For me, personally: I enjoy Beatles in Mono up until Rubber Soul. After that, its a split. Before that, they sound horrid in Stereo due to the L/R problem and flat delivery. There's not the "sparkle and burst" that Mono has. Also, increasing differences between Stereo and Mono. "Helter Skelter" being an example. White Album being the clearest example. More details found in this particularly helpful post.

How about you?
*
Additional Helpful Links for the Newbie:

Differences between Beatles' U. S. and U. K. albums releases.

Beatles: Mono vs Stereo

Discussion on the differences between Beatles' Mono and Stereo mixes

Five Songs Which Sound Different in Mono and Stereo*

P.S. For more information on the boxed sets, click on their names.


----------



## elgar's ghost (Aug 8, 2010)

Mono was better for the group up until and including Rubber Soul as that format suited the punchy directness of much of the material. 

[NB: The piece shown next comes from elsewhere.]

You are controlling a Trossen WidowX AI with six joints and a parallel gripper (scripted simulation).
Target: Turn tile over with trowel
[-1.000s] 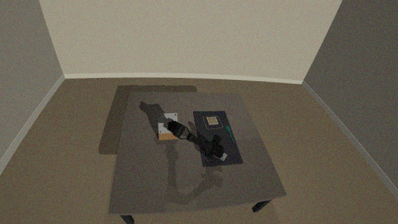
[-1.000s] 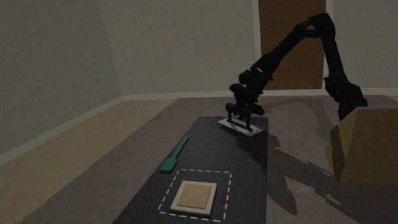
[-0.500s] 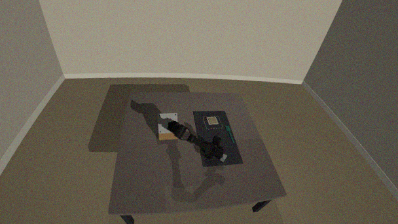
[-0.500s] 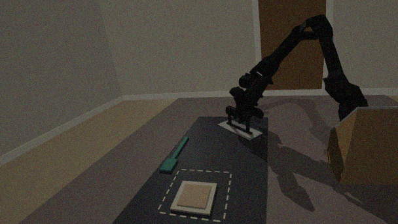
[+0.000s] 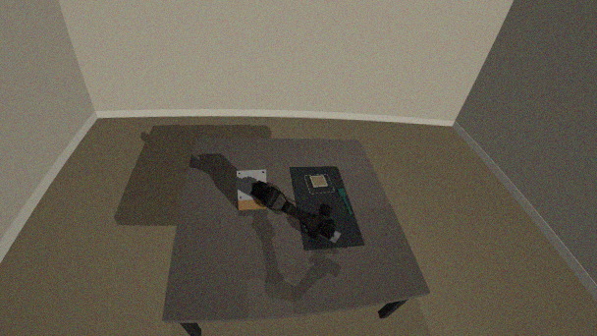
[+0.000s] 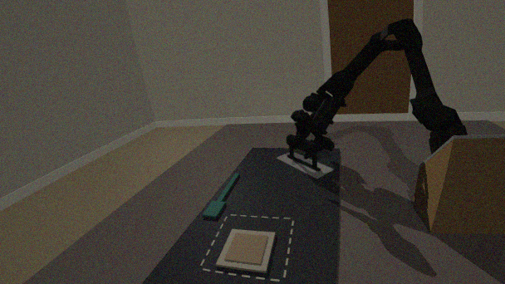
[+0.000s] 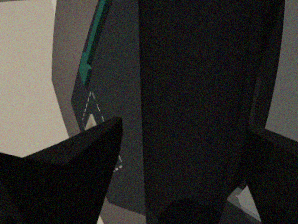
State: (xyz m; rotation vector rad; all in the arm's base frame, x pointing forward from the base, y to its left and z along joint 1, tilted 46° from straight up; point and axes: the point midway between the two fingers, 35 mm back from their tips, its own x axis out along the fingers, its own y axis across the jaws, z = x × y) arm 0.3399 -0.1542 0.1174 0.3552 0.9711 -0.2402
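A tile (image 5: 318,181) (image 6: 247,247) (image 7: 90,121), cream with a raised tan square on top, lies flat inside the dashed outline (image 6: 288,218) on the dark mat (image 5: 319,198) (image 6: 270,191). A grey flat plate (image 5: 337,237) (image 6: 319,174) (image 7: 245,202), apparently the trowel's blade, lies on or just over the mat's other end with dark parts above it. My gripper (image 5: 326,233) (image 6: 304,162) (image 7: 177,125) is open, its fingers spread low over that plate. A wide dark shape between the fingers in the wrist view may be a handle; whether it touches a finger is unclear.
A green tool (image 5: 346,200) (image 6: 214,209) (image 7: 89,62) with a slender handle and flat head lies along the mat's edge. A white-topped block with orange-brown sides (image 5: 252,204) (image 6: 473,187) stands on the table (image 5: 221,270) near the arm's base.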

1966 was the 'cusp' year where many of the tracks still sounded better in mono - the more swirly material like 'Tomorrow Never Knows' from Revolver and the 'Rain' b-side are exceptions. 

During the group's later period their ambitious use of overdubs and multi-tracking was made for stereo as a mono mix would make much of the material sound too compressed. However, Let It Be would sound fine in mono as it's a fairly bare-bones kind of record anyway.

I completely agree that most of the original stereo transfers on the pre-Pepper albums sounded terrible (the separation on Revolver was especially wretched), but the jury's still out in some quarters as to whether the later re-masters are as good as what was expected or hoped for.

However, I'm NOT buying them again! :lol:


----------



## AksharBadBoy (Jul 9, 2015)

woah.. you spent too much time on researching this, dude.


----------



## elgar's ghost (Aug 8, 2010)

^
^

I for one am glad he did - it's nice when someone else does the initial spadework.


----------



## starthrower (Dec 11, 2010)

Different remasterings, or different mixes? I bought all of the 2009 stereo re-issues except for Sgt Pepper.


----------



## Lord Lance (Nov 4, 2013)

starthrower said:


> Different remasterings, or different mixes? I bought all of the 2009 stereo re-issues except for Sgt Pepper.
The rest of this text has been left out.